Acehvoice.net – Jakarta, Menteri Hukum dan HAM Supratman Andi Agtas menegaskan bahwa Dewan Perwakilan Rakyat (DPR) tidak melanggar konstitusi dalam merevisi Undang-Undang Pilkada (RUU Pilkada). Menurutnya, revisi yang dilakukan DPR sesuai dengan wewenang yang diberikan oleh Undang-Undang Dasar (UUD) untuk pembentukan undang-undang.
Dalam pernyataannya di Kompleks Parlemen Senayan, Jakarta, pada Rabu (21/8/2024), Supratman Andi Agtas menekankan bahwa DPR memiliki kewenangan konstitusional untuk membuat undang-undang, termasuk RUU Pilkada. “Saya rasa semua punya dasar. Siapa bilang DPR melakukan pembangkangan? Tugas konstitusional yang diberikan oleh Undang-Undang Dasar kan membentuk UU,” ujarnya.
Supratman, yang juga mantan Ketua Badan Legislasi (Baleg) DPR, mengakui adanya perbedaan pendapat dalam pembahasan RUU Pilkada. Namun, ia menegaskan bahwa segala keputusan yang diambil oleh DPR harus didasarkan pada hukum yang berlaku. “Perdebatan pasti akan selalu ada, tetapi yang penting adalah apakah pijakan-pijakan yang diambil itu memang memiliki dasar hukum,” tambahnya.
Menyusul pengesahan RUU Pilkada menjadi undang-undang, Supratman menyerahkan sepenuhnya kepada Komisi Pemilihan Umum (KPU) untuk menangani polemik yang mungkin timbul mengenai materi muatan. Ia menekankan bahwa setelah RUU Pilkada disahkan, undang-undang tersebut akan menjadi payung hukum dalam proses pencalonan kepala daerah. “Kalau nanti ini sudah diundangkan, maka itu akan menjadi dasar hukum untuk semua upaya dalam rangka pencalonan,” jelasnya.
Sebelumnya, isu pengaturan Pilkada 2024 kini berada di tangan KPU sebagai regulator teknis. Baleg DPR telah mengesahkan revisi terhadap UU Pilkada, meskipun keputusan Mahkamah Konstitusi (MK) sebelumnya terkait ambang batas pencalonan dan syarat usia calon kepala daerah dianggap final dan mengikat.
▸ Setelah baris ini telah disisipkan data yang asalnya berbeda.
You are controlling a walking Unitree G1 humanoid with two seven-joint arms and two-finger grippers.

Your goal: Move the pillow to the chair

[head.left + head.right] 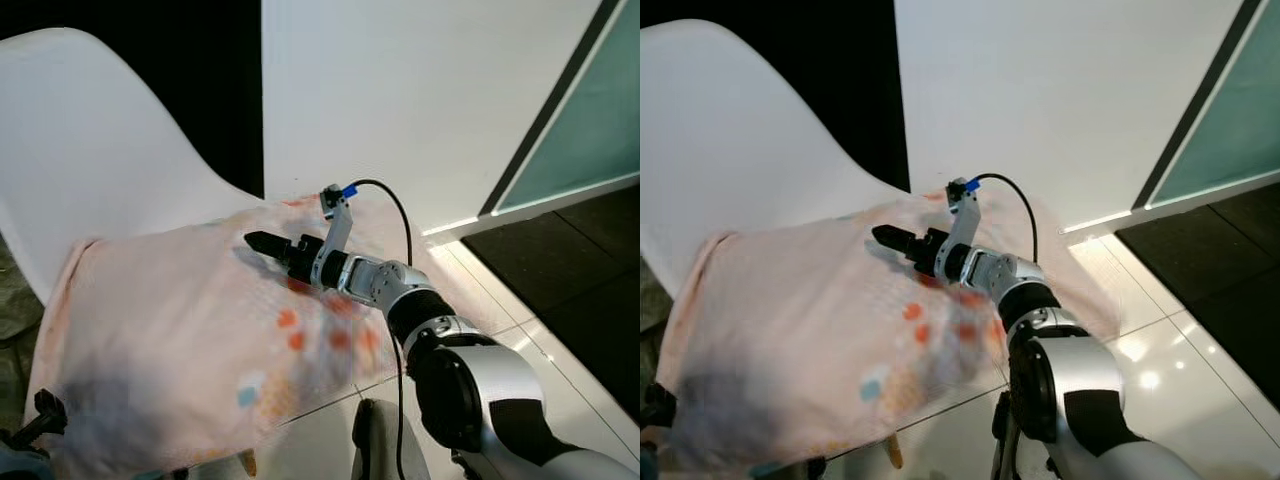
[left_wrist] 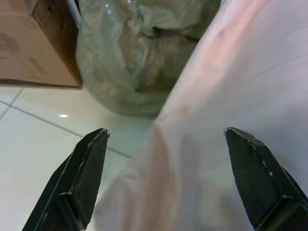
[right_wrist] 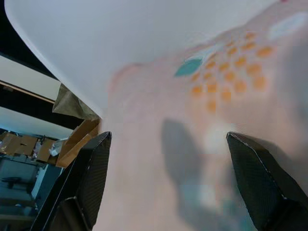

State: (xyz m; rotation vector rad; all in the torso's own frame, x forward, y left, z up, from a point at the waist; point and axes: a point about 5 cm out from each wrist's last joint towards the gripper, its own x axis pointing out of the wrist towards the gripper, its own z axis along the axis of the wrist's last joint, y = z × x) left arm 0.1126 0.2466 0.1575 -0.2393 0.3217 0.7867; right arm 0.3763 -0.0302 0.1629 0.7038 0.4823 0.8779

Keputusan ini menimbulkan pertanyaan tentang apakah KPU akan mengikuti keputusan MK atau menyesuaikan dengan revisi undang-undang yang baru disahkan.
Pakar hukum tata negara Bivitri Susanti menyoroti dilema yang dihadapi oleh KPU. “KPU harus memutuskan: mengikuti putusan MK seperti yang mereka lakukan dengan pendaftaran Gibran Rakabuming sebagai calon wakil presiden pada Pilpres 2024, atau mengikuti revisi undang-undang dari DPR. Di sini kita bisa mengukur apakah KPU akan menjadi pembangkang konstitusi atau penjaga konstitusi,” ujar Bivitri dalam wawancaranya dengan Kompas.com pada Rabu (21/8/2024).
Keputusan KPU akan menjadi kunci dalam menentukan kepatuhan terhadap konstitusi dan penerapan undang-undang baru dalam pelaksanaan Pilkada mendatang.